Маша не верила своим ушам.
— Как ты можешь так говорить? Он был с тобой в самый тяжелый момент, считай, с того свету тебя вытянул. Я же ездила к тебе в больницу тогда, сразу после инсульта. Врачи говорили, что сделали что смогли, теперь всё зависит от ухода. И этот уход тебе Петя и обеспечивал. Да и сейчас твое качество жизни обеспечивает тебе именно он, как я понимаю.

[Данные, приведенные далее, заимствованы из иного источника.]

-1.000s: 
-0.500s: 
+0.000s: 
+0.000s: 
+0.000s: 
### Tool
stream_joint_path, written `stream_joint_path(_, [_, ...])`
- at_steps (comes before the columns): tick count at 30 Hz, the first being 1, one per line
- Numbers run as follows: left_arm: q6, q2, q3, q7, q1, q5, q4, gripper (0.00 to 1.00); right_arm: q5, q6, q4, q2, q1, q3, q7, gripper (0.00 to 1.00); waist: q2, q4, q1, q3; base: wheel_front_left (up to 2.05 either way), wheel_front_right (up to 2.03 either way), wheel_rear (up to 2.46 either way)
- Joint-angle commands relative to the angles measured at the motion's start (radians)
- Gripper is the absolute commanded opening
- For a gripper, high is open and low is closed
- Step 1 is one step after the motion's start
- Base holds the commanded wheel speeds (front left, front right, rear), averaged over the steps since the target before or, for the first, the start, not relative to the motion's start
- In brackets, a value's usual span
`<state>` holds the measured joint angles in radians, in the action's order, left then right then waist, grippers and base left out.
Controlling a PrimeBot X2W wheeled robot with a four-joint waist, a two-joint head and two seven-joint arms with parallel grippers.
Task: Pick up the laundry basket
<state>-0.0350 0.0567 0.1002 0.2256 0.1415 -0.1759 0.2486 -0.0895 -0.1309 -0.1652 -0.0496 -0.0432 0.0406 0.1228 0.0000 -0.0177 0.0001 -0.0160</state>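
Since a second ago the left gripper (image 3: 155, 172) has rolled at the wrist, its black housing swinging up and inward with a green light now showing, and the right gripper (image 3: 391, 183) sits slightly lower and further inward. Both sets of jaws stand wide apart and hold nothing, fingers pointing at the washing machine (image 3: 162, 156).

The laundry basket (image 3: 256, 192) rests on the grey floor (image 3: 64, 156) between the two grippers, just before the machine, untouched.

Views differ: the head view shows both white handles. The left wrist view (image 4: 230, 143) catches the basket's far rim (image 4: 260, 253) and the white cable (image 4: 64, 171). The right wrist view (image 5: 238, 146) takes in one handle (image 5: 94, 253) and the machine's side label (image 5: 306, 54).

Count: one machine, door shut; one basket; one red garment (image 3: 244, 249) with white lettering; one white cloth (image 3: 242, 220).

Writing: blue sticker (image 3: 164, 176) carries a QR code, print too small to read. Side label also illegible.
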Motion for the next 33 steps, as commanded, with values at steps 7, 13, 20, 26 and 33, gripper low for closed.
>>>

— Ты пойми, Маш, меня правильно. Я очень ему благодарна. Очень-очень. Но мне нужно идти дальше. Я верю в то, что не останусь инвалидом. Что встану и пойду, своими ногами. И готова зубами это у жизни выгрызать, любыми жертвами этого добиваться. А он уже сдался, и его всё вполне устраивает, он привык. Он устал бороться, и меня назад тянет, отговаривает, расхолаживает. Я хочу квартиру эту продать и уехать на полгода в Китай, лечиться, а он против.
— У тебя так много квартир, что ты можешь одной рискнуть? — изумилась идее Маша.
— Да нет, эта единственная. Просто других шансов встать на свои ноги у меня нет. Толку мне от этой квартиры, если я в ней — лежачий инвалид?
Маша и понимала логику Резеды и противилась ей одновременно. С детства ей внушалось родителями, что последним рисковать нельзя. Что можешь брать кредиты, играть на бирже, пользоваться любыми рискованными финансовыми инструментами, но квартирой, единственным своим жильем, рисковать нельзя. И периодически истории про бомжующих бывших москвичей, которые нет-нет, да и мелькнут в прессе или на ТВ, правильность этого тезиса вполне себе подкрепляли.
— Ты пойми, Маш, — расправляя одеяло вокруг себя, начала развивать свою мысль Резеда. — Если я встану на ноги, то на квартиру я себе заработаю. А лежать тут колодой — так это не Африка, бананы на деревьях не растут. Уйдет Петя — я тут с голоду сдохну. Мне неприятно так зависеть от мужика.
— Да с чего он уйдёт-то? — продолжала не понимать происходящее Маша. — Он любит тебя, заботится о тебе.